Doug Ransom <[EMAIL PROTECTED]> wrote,
> Are combinator parsers recursive decent? Do they have any disadvantages
> over generated parsers like that yacc would produce?
Yes, they are recursive decent. As a consequence you have
to left-factorise left-recursive productions in the grammar;
otherwise, the parser won't terminate. Other than that,
there are two disadvantages that I see: Speed and clarity of
error messages during *development* of the parser.
As for speed, Doitase Swierstra et al. came up with a very
clever scheme of computing a parse table in a combinator
parser on-the-fly during parsing, which makes things a lot
faster:
http://www.cs.uu.nl/groups/ST/Software/UU_Parsing/
I provide a variant of Doaitse's parser combinators in the
Compiler Toolkit:
http://www.cse.unsw.edu.au/~chak/haskell/ctk/index.html
This also includes a set of lexer combinators, which are
also self-optimising. (Quite close to a hand written lexer:
<http://www.cse.unsw.edu.au/~chak/papers/Cha99.html>.)
As for the second problem - clarity of error messages -
there has been quite some effort in letting parser
combinators deal gracefully with parse errors; however,
there is another set of errors, which have received a lot
less attention: the errors that the developer of a parser
gets while debugging the parser. This is not so relevant
for the toy parsers most people are writing, but if you are
handling a complete programming language, it starts to get
more serious.
Having said that, let me point out that parser combinators
also have strong advantages when compared to generators.

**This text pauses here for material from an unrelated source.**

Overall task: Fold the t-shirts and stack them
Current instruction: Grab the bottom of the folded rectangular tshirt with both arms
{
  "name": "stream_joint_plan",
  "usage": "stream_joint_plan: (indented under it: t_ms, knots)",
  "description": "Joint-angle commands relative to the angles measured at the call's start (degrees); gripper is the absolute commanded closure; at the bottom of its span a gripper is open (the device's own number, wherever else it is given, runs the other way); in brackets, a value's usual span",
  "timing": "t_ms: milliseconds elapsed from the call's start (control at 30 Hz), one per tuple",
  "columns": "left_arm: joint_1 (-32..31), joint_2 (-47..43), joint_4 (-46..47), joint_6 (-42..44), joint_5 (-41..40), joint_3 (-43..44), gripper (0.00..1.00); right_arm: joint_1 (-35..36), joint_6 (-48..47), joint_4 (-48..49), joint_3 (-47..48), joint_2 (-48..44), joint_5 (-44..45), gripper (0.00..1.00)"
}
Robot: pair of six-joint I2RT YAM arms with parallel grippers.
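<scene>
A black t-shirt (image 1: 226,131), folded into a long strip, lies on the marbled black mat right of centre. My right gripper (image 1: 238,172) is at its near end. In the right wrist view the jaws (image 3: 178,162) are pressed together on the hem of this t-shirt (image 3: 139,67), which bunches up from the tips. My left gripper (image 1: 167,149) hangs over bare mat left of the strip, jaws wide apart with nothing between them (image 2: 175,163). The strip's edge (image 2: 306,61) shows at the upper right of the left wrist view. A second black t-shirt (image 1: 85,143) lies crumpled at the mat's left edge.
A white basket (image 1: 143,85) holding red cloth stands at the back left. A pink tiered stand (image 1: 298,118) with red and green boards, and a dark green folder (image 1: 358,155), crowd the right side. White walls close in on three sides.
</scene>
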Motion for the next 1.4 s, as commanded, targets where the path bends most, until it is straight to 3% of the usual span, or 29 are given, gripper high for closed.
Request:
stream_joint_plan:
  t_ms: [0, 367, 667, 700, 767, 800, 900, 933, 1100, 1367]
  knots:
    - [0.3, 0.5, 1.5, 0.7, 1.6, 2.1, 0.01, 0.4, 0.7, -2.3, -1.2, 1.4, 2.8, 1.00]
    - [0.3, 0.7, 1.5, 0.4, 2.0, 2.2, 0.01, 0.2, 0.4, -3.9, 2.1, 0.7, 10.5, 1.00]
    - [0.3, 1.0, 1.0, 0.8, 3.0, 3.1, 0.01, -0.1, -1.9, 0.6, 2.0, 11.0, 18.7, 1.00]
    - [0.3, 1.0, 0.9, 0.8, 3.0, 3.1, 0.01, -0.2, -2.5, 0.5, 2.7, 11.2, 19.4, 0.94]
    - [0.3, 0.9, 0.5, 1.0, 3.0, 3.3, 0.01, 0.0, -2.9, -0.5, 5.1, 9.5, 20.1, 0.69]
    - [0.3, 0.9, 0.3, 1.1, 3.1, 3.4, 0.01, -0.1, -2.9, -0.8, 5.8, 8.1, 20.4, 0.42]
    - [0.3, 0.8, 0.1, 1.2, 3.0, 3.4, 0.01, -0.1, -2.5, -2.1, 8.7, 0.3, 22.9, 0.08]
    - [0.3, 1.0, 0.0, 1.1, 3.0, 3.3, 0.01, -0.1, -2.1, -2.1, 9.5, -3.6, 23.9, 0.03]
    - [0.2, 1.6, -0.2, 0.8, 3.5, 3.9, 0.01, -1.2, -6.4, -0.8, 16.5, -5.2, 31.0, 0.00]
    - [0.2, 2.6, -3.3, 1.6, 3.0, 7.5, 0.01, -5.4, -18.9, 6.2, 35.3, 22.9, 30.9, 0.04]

Some can handle much more complex classes of grammars than
what generator parsers usually over you. Its also easier to
generate grammers on the fly or adapt the parser depending
on the runtime configuration of the program. Moreover, you
don't need an extra tool. And despite the mentioned
disadvantages you can use combinators to produce parsers for
real programming languages. The C front-end of the tool
C->Haskell
http://www.cse.unsw.edu.au/~chak/haskell/c2hs/
is implemented using self-optimising lexer and parser
combinators and I use it on C headers that (after being run
through cpp) have up to 200k.
Cheers,
Manuel